§ Work order
From the first line to the last, restate the material word for word, omitting pictures.

§ Dataset excerpt
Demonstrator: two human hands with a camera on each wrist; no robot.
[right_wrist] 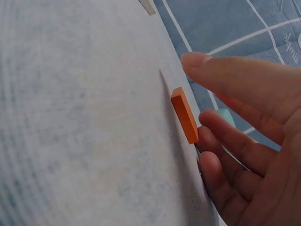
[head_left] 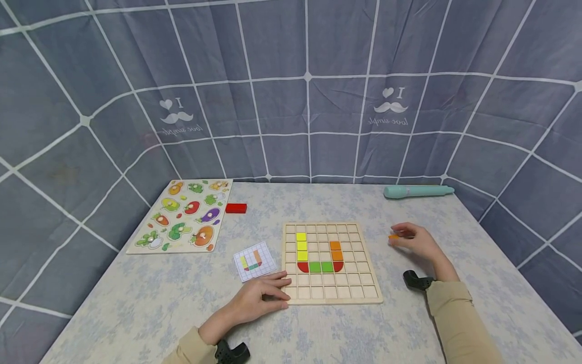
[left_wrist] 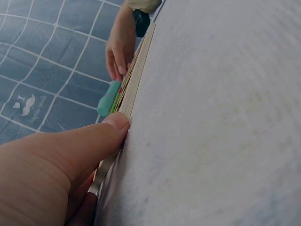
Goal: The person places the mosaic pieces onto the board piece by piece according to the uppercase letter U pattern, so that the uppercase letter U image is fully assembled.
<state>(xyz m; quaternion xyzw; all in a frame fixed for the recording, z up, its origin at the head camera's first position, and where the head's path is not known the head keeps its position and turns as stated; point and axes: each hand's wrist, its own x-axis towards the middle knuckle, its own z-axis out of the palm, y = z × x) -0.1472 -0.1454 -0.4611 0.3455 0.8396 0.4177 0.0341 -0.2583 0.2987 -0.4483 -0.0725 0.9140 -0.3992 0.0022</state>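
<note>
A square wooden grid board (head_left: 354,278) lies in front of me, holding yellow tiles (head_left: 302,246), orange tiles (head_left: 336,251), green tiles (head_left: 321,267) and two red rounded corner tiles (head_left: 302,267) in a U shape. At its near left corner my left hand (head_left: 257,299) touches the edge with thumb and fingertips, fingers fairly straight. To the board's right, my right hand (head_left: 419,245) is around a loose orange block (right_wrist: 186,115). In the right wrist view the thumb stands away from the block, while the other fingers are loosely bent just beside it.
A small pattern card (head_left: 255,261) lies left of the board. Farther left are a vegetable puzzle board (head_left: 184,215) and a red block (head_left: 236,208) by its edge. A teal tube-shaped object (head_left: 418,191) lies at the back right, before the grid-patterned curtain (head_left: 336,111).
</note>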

§ Result for this task
Demonstrator: two human hands with a camera on each wrist; no robot.
[right_wrist] 
[head_left] 
[left_wrist] 
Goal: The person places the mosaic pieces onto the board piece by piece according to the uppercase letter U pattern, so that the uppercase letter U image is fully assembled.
<state>(xyz m; quaternion xyzw; all in a frame fixed for the recording, z up, its origin at the head camera's first position, and where the head's path is not known the head keeps its position and turns as stated; point and axes: each hand's wrist, its own x-axis towards the middle knuckle, its own z-axis out of the palm, y = z × x) -0.1472 -0.1454 -0.4611 0.3455 0.8396 0.4177 0.0341 -0.2583 0.2987 -0.4483 -0.0725 0.9140 -0.3992 0.0022</state>
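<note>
A square wooden grid board (head_left: 354,278) lies in front of me, holding yellow tiles (head_left: 302,246), orange tiles (head_left: 336,251), green tiles (head_left: 321,267) and two red rounded corner tiles (head_left: 302,267) in a U shape. At its near left corner my left hand (head_left: 257,299) touches the edge with thumb and fingertips, fingers fairly straight. To the board's right, my right hand (head_left: 419,245) is around a loose orange block (right_wrist: 186,115). In the right wrist view the thumb stands away from the block, while the other fingers are loosely bent just beside it.
A small pattern card (head_left: 255,261) lies left of the board. Farther left are a vegetable puzzle board (head_left: 184,215) and a red block (head_left: 236,208) by its edge. A teal tube-shaped object (head_left: 418,191) lies at the back right, before the grid-patterned curtain (head_left: 336,111).
</note>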

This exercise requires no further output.